4. Don't be afraid to think outside the box and choose an entirely unique ring.

Millennials want everything they buy to feel special, and for a ring's vibe to match up with their own. It's becoming more common for women to eschew diamonds and traditional settings entirely and opt for something personal, unique and unexpected. "People are yearning for something different. They want something that feels 'fashion' and relevant, but also timeless—not basic, boring, or predictable. They come to us for a ring that’s unusual but still clean and sleek so it won’t go out of style," says Azlee designer Baylee Zwart. Zwart’s pieces are minimal, but in a different way: They’re sleek, geometric, and ultralight. Grooms (or brides, or couples) come to her for something sharp and modern, like her Eclipse ring or shield-cut ring. “I specialize in rare and alternative cuts and shapes, so our customers know there won’t be limitations,” Zwart says.

5. Consider working directly with a jeweler.

"Custom feels more special than just walking into a store and picking something," Hannah explains. "Generally speaking, a lot of people now want something that walks the line between vintage and modern. It’s not so much about a big diamond anymore—they want quality over size, or a unique shape, like a rose cut. And a lot of people are ditching diamonds all together. I made a really beautiful ring with alexandrite, which is a color-change stone that is greenish blue in the daylight and purple in incandescent light. [Engagement rings] aren’t one size fits all anymore."

6. Don’t go it alone.

Engagement ring shopping can be a daunting task—get by with a little help from your friends. Ask those who’ve gotten engaged for jeweler recommendations and call upon someone who knows you and your future spouse and whose taste you love and respect for their opinion regarding aesthetics. Nine times out of ten the person you’re buying for has an idea of what they want in their head and may have expressed it to said friend (or added to a Pinterest board).

7. Don’t commit.

Unlike the matrimonial commitment you’re hoping to make, try to avoid entering into a binding agreement with the jeweler. Worst-case scenario, if your intended hates what you’ve come up with, you should be able to exchange it for something else. You want your future spouse to love both you and the jewelry you buy forever.

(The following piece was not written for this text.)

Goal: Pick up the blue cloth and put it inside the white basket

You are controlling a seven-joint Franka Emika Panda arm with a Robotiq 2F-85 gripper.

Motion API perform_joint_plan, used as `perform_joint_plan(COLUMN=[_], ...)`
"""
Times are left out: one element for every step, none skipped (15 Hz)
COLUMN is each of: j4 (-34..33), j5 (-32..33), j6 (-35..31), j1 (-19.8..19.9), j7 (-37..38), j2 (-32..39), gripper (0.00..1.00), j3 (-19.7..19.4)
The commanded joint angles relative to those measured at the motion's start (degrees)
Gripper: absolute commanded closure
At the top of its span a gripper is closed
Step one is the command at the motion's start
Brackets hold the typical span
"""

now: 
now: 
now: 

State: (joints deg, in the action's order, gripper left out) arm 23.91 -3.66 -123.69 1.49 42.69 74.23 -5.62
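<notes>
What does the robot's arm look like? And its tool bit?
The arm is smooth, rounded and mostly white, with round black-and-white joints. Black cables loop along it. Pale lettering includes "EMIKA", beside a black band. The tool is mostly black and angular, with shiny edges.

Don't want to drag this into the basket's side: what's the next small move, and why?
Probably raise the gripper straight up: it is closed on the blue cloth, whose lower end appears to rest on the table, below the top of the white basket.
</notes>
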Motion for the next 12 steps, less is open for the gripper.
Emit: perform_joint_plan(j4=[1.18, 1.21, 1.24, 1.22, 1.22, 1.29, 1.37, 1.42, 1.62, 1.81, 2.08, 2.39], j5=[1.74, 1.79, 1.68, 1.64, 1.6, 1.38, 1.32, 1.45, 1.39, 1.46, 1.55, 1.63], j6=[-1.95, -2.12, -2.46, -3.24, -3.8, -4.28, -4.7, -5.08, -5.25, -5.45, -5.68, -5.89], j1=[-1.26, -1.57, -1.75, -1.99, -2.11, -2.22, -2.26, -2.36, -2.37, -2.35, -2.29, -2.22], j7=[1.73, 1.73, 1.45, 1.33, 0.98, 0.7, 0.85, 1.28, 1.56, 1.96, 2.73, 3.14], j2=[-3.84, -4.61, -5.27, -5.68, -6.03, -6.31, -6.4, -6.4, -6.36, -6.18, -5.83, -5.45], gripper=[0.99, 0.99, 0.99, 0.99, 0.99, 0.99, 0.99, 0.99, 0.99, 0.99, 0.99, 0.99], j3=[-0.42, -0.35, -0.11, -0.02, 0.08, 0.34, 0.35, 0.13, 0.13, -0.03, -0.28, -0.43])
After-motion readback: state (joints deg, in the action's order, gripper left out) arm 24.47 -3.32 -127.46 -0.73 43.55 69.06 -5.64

8. It's not about the price tag.

During the Depression, in a campaign that would’ve made Don Draper proud, De Beers' advertising geniuses started running an ad pushing men to spend one month’s salary on a ring if they wanted to be "responsible." By the 1980s, it jumped up to two months. These days, the rule of thumb that’s often referenced is that one should fork over at least three months’ salary when purchasing this piece of forever jewelry. This is all just clever marketing. The truth is there's no exact science when it comes to how much to spend on an engagement ring, and some women prefer smaller, less expensive diamonds (or want to forego diamonds altogether). Some are going the vintage or secondhand route (eBay’s ring market is up 58 percent); and some are choosing a plain band à la Amanda Seyfried. Get the ring that's perfect for the woman, not the ring whose price tag aligns with an arbitrary algorithm.